Sauvaun; a rest, a light doze or nap. (Munster.) Irish sámhán, same sound and meaning, from sámh [sauv], pleasant and tranquil.
Scagh; a whitethorn bush. (General.) Irish sceach, same sound and meaning.
Scaghler: a little fish—the pinkeen or thornback: Irish sceach [scagh], a thorn or thornbush, and the English termination ler.
Scald: to be scalded is to be annoyed, mortified, sorely troubled, vexed. (Very general.) Translated from one or the other of two Irish words, loisc [lusk], to burn; and scall, to scald. Finn Bane says:—'Guary being angry with me he scorched me (romloisc), burned me, scalded me, with abuse.' ('Colloquy.') 'I earned that money hard and 'tis a great heart-scald (scollach-croidhe) to me to lose it.' There is an Irish air called 'The Scalded poor man.' ('Old Irish Music and Songs.')
Scalder, an unfledged bird (South): scaldie and scaulthoge in the North.

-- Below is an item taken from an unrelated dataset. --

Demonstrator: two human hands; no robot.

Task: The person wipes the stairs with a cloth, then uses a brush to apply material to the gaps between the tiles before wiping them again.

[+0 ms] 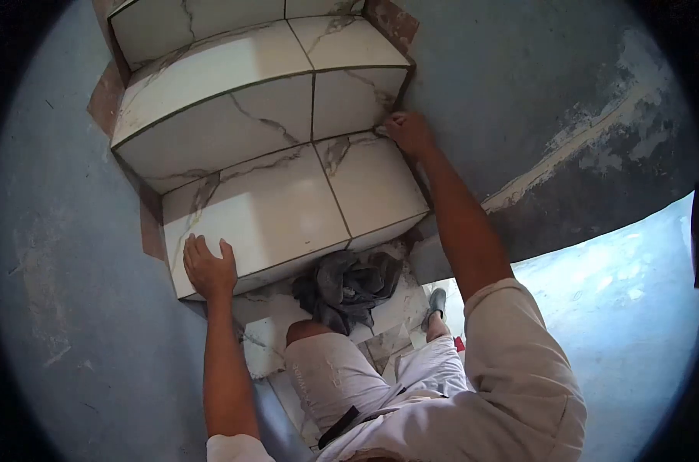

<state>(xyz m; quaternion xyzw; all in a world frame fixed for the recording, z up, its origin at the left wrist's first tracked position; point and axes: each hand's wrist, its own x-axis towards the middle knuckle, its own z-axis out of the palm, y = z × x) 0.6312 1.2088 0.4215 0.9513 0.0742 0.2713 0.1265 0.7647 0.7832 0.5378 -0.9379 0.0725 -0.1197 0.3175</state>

From the Irish scal (bald), from which comes the Irish scalachán, an unfledged bird.
Scallan; a wooden shed to shelter the priest during Mass, 143, 145.
Scalp, scolp, scalpeen; a rude cabin, usually roofed with scalps or grassy sods (whence the name). In the famine times—1847 and after—a scalp was often erected for any poor wanderer who got stricken down with typhus fever: and in that the people tended him cautiously till he recovered or died. (Munster.) Irish scaílp [scolp].